Summer 2009 garden, first plants

Summer 2009 garden, first plants

Eating locally and raising one’s own food has become popular again, in part for environmental reasons, for health reasons, and, in some cases, it’s even economically more practical. I can’t fairly trace my own urges to grand principles such as saving the planet or avoiding pesticides, though those are nice perks. Honestly, it’s just satisfying deep down to watch plants grow and feel that tangible goal– the sweetness of a tomato as it bursts in my mouth or the added zest that my herbs added to a dish I just cooked.

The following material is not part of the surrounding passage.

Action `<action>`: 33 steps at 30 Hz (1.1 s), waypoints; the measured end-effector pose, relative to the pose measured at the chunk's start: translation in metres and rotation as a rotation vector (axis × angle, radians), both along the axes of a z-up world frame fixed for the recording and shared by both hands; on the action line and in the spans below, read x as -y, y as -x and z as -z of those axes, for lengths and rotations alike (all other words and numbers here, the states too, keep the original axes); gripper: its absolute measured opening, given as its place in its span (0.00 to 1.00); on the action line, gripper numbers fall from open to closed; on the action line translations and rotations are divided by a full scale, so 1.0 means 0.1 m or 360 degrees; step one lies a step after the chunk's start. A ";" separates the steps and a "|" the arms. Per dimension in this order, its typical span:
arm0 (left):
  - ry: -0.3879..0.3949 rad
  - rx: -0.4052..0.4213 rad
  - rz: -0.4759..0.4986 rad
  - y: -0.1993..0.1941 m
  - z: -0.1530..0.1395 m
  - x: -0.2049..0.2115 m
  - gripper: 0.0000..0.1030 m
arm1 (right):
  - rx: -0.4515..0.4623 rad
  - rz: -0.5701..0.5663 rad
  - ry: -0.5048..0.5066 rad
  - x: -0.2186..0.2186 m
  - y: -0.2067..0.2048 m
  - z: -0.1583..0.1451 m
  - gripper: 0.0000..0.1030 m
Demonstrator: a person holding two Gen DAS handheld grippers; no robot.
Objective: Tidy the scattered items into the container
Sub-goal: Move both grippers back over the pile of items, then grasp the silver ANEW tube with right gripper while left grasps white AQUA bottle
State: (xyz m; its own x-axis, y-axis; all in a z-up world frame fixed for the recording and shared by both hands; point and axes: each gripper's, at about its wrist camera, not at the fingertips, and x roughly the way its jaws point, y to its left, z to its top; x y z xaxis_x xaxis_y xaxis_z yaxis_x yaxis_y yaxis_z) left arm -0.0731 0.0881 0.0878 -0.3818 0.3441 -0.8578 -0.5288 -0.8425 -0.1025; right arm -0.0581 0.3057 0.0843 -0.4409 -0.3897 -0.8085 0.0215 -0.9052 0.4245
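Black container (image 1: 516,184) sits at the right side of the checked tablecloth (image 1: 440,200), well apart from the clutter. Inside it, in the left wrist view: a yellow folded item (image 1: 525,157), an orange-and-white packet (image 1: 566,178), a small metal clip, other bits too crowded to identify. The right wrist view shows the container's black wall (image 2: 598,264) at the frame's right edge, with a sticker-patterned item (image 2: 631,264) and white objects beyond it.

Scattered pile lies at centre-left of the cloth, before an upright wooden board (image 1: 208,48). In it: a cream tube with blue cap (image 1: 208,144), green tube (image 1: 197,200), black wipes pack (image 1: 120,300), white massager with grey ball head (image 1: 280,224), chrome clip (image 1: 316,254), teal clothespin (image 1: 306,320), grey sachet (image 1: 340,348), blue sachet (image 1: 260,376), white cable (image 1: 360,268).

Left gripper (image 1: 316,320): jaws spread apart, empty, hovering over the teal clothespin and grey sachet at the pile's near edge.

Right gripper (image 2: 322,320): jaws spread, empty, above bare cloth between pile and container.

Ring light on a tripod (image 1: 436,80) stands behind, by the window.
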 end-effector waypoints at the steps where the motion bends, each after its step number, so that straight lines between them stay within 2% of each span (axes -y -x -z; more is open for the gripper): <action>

Now that it’s Memorial Day weekend, I’m starting round 2 of my urban gardening experiments– the grape tomatoes are back along with Ramapos– the Jersey tomato. Now, if I can just manage to wait until July to see how it all turns out. . . .

2009 Ramapo tomato plants

2009 Ramapo tomato plants

2 Responses to “The pull of the urban garden”

  1. arrogantscientist May 24, 2009 at 3:44 pm #

    Have you tried growing carrots? 2 or 3 to a deep pot should be fine, and the taste amazing fresh.

    • webbofscience May 24, 2009 at 3:56 pm #

      No, I haven’t tried carrots, but I like the idea. I’d just have to find some plants.